Trinity Pattern Complete Guide¶
The Trinity Pattern is FraiseQL's three-identifier system for optimal performance, security, and user experience. Every entity in FraiseQL uses three types of identifiers working together.
🎯 Overview¶
The Trinity Pattern solves common database design problems:
- Performance: INTEGER primary keys for fast JOINs
- Security: Never expose internal database structure
- UX: Human-readable identifiers for URLs and references
- Consistency: Predictable patterns across all entities
🏗️ The Three Identifiers¶
1. pk_* - Internal Integer Primary Key¶
Purpose: Database performance (fast JOINs, small indexes)
Type: INTEGER GENERATED ALWAYS AS IDENTITY PRIMARY KEY
Visibility: NEVER exposed in GraphQL or APIs
Usage: - PostgreSQL foreign key references - Internal query optimization - ltree path construction
CREATE TABLE tb_post (
pk_post INTEGER GENERATED ALWAYS AS IDENTITY PRIMARY KEY,
-- Never exposed to API
...
);
Why INTEGER? - 4 bytes vs 16 bytes (UUID) = 75% smaller indexes - Sequential IDs optimize B-tree performance - Faster JOIN operations
Security: pk_* values MUST NOT be exposed:
- ❌ Never in JSONB: jsonb_build_object('pk_post', pk_post)
- ❌ Never in GraphQL types: class Post: pk_post: int
- ❌ Never in API responses
- ✅ Only in SQL: JOIN ON tb_post.pk_post = fk_post
2. id - Public UUID Identifier¶
Purpose: Public API, stable across environments
Type: UUID DEFAULT gen_random_uuid() NOT NULL UNIQUE
Visibility: ALWAYS exposed in GraphQL and APIs
Usage: - GraphQL query parameters - REST API endpoints - External integrations - Cross-instance references
CREATE TABLE tb_post (
pk_post INTEGER GENERATED ALWAYS AS IDENTITY PRIMARY KEY,
id UUID DEFAULT gen_random_uuid() NOT NULL UNIQUE, -- Public API
...
);
Benefits: - Non-sequential (no information leakage about data volume) - Globally unique (works across databases/instances) - Can be generated client-side - Stable even if pk_* changes (e.g., during migrations)

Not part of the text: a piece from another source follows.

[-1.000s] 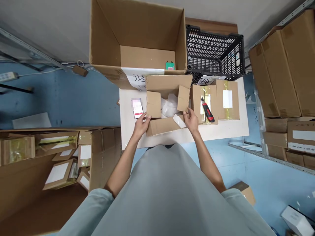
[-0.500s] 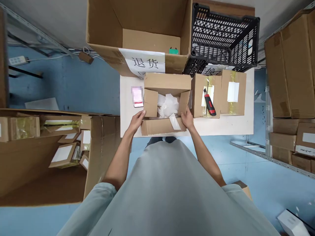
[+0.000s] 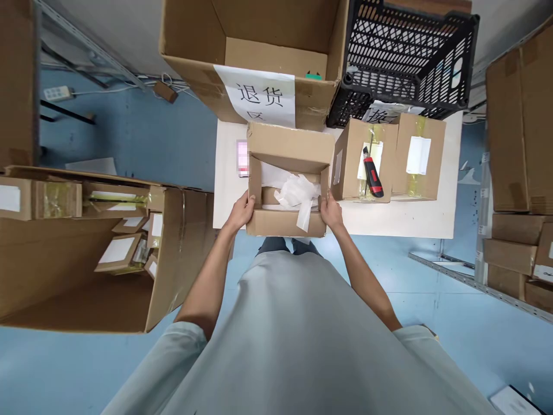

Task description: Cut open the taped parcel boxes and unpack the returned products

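An opened cardboard box [image 3: 290, 141] is held between my two hands at the front edge of the white table [image 3: 228, 199]. My left hand [image 3: 242, 212] grips its left side near the front corner, thumb on top. On the right side, my right hand [image 3: 331, 212] clasps the box the same way. Crumpled white packing paper [image 3: 297, 191] lies inside, and one strip of it hangs over the front flap. The fingers under the box are hidden. Partly covered by the box's left edge is a phone [image 3: 242, 158] with a pinkish screen.
Right of my hands stand two taped boxes [image 3: 419, 154], a red and black box cutter [image 3: 373, 173] on the nearer one. Behind are a large labelled carton [image 3: 190, 72] and a black plastic crate [image 3: 415, 52]. A big carton [image 3: 181, 248] holding several parcels is at left.
The box now sits tilted, its side flaps more upright and its inside showing more. The paper strip has swung down over the front flap. The camera view has shifted slightly.
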A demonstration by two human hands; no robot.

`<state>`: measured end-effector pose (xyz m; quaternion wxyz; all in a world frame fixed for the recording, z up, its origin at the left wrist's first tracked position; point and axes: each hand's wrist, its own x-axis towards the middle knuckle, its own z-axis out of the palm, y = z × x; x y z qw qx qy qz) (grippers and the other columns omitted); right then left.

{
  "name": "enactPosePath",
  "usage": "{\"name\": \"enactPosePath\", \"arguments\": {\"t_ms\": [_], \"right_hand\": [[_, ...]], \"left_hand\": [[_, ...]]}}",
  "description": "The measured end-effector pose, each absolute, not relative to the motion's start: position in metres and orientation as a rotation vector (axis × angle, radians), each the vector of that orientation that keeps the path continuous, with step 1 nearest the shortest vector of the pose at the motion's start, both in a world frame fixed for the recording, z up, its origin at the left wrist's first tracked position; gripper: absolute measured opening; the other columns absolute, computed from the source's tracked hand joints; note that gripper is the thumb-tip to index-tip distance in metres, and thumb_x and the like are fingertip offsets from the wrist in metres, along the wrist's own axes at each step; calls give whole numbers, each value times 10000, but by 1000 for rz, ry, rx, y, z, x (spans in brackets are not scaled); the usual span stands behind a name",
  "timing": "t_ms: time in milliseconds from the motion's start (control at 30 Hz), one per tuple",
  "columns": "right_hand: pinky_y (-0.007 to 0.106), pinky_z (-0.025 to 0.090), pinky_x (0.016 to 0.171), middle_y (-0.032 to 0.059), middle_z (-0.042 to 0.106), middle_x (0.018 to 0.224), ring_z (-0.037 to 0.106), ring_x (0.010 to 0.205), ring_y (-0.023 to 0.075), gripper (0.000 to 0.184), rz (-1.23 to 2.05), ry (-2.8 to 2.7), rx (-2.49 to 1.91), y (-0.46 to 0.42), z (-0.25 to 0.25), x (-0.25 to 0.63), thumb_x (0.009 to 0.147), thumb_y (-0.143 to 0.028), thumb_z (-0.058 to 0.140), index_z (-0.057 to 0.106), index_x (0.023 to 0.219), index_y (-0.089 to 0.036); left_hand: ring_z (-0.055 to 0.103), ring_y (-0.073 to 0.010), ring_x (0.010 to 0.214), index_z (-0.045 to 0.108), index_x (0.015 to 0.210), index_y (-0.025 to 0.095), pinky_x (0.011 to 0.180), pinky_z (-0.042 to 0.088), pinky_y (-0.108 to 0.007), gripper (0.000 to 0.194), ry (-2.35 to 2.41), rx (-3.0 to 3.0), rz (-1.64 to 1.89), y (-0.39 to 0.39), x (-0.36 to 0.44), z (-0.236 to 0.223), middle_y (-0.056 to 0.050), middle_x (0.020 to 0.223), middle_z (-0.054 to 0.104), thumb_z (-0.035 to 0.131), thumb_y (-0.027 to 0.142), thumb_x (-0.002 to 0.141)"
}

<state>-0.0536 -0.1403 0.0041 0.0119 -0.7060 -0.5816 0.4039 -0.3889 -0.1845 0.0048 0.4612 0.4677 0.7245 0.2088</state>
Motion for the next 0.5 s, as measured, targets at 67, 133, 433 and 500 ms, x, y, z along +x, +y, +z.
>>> {"name": "enactPosePath", "arguments": {"t_ms": [67,133,433,500], "right_hand": [[581,535,1219,211,815,1415,757,1347,437,687,1221,-1805,-2198,-144,5,-53,1156,-350,344,409,1802,-126],[585,528,1220,213,814,1417,747,1364,441,682,1182,-1792,-2215,-150,7,-53,1145,-333,332,431,1788,-128],[545,541,1197,190,804,1446,754,1342,432,638,1178,-1688,-2368,-184,12,-56,1149,-409,382,510,1733,-188],[531,548,1194,176,800,1465,753,1349,422,639,1169,-1659,-2377,-191,12,-56,1149,-424,397,509,1737,-200]], "left_hand": [[678,-406,1419,646,1595,127,1276,496,-539,719,1797,1215,456,-182,-388,3,-194,1505,762,426,567,1071],[678,-406,1427,605,1652,152,1272,499,-543,725,1762,1266,450,-182,-388,1,-182,1525,755,432,544,1068],[761,-456,1252,477,1791,311,1165,543,-587,834,1715,1297,310,-182,-402,-4,-120,1291,843,561,496,983],[761,-437,1257,472,1794,307,1173,540,-569,834,1686,1302,317,-185,-404,-4,-114,1321,838,553,492,985]]}}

3. identifier - Human-Readable Slug¶
Purpose: SEO-friendly URLs, user-facing references
Type: TEXT UNIQUE (optional)
Visibility: Exposed when relevant (posts, users, products)
Usage:
- URLs: /posts/getting-started-with-fraiseql
- User references: @username
- Product SKUs: laptop-dell-xps-13
CREATE TABLE tb_post (
pk_post INTEGER GENERATED ALWAYS AS IDENTITY PRIMARY KEY,
id UUID DEFAULT gen_random_uuid() NOT NULL UNIQUE,
identifier TEXT UNIQUE, -- Optional, for SEO
...
);
When to include: - ✅ User-facing entities (users, posts, products, categories) - ✅ SEO-important pages - ❌ Internal entities (readings, logs, events) - ❌ Transactional data without slug needs
📋 Complete Implementation Example¶
Table Definition¶
-- Table with full Trinity pattern
CREATE TABLE tb_post (
-- 1. Internal INTEGER pk (never exposed)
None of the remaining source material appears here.